Among the lines below, take the one holding "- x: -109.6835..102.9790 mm", the one holding "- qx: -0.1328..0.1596", and all lines between them. Set them down exactly.

•••

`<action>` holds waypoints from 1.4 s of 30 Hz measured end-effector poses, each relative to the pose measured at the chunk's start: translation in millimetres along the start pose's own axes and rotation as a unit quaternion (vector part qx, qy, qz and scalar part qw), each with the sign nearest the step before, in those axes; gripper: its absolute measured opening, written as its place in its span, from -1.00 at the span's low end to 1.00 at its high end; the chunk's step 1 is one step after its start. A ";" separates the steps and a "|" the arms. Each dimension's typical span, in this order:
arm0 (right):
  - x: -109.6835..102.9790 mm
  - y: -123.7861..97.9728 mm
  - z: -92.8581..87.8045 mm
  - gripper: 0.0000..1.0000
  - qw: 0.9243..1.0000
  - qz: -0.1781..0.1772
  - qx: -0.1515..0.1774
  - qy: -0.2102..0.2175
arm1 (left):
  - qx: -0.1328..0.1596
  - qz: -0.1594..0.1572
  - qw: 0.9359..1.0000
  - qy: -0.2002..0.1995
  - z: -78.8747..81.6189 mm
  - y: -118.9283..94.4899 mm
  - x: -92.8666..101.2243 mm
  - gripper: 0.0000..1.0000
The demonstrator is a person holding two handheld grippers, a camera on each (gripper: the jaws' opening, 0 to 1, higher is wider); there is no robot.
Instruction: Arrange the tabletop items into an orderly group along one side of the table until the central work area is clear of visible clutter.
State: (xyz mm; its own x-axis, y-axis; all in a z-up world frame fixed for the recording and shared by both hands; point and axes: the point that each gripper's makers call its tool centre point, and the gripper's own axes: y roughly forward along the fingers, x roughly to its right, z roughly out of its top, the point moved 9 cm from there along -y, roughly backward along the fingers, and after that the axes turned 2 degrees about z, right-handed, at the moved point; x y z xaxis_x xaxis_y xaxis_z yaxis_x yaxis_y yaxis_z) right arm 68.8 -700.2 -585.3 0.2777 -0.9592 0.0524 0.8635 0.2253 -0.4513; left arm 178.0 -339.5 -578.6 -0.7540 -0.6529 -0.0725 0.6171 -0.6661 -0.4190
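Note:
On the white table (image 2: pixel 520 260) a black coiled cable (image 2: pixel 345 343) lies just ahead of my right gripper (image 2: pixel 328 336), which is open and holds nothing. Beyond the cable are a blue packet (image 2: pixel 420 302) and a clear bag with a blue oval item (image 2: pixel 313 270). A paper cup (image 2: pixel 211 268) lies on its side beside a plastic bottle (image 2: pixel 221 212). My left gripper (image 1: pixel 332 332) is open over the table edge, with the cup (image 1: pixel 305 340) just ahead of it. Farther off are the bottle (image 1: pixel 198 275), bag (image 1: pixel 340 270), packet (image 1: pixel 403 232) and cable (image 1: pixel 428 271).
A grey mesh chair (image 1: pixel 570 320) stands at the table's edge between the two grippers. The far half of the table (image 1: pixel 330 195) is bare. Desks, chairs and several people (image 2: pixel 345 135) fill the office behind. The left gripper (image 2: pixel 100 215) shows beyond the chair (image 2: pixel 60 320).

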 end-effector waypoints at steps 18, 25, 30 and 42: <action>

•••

Task solution »
  - x: -109.6835..102.9790 mm
  - y: -123.7861..97.9728 mm
  - z: -92.8581..87.8045 mm
  - gripper: 0.0000..1.0000
  - qw: 0.9243..1.0000
  - qz: -0.1781..0.1772
  - qx: -0.1515..0.1774
  - qy: -0.2102..0.2175
arm1 (left):
  - qx: -0.1328..0.1596

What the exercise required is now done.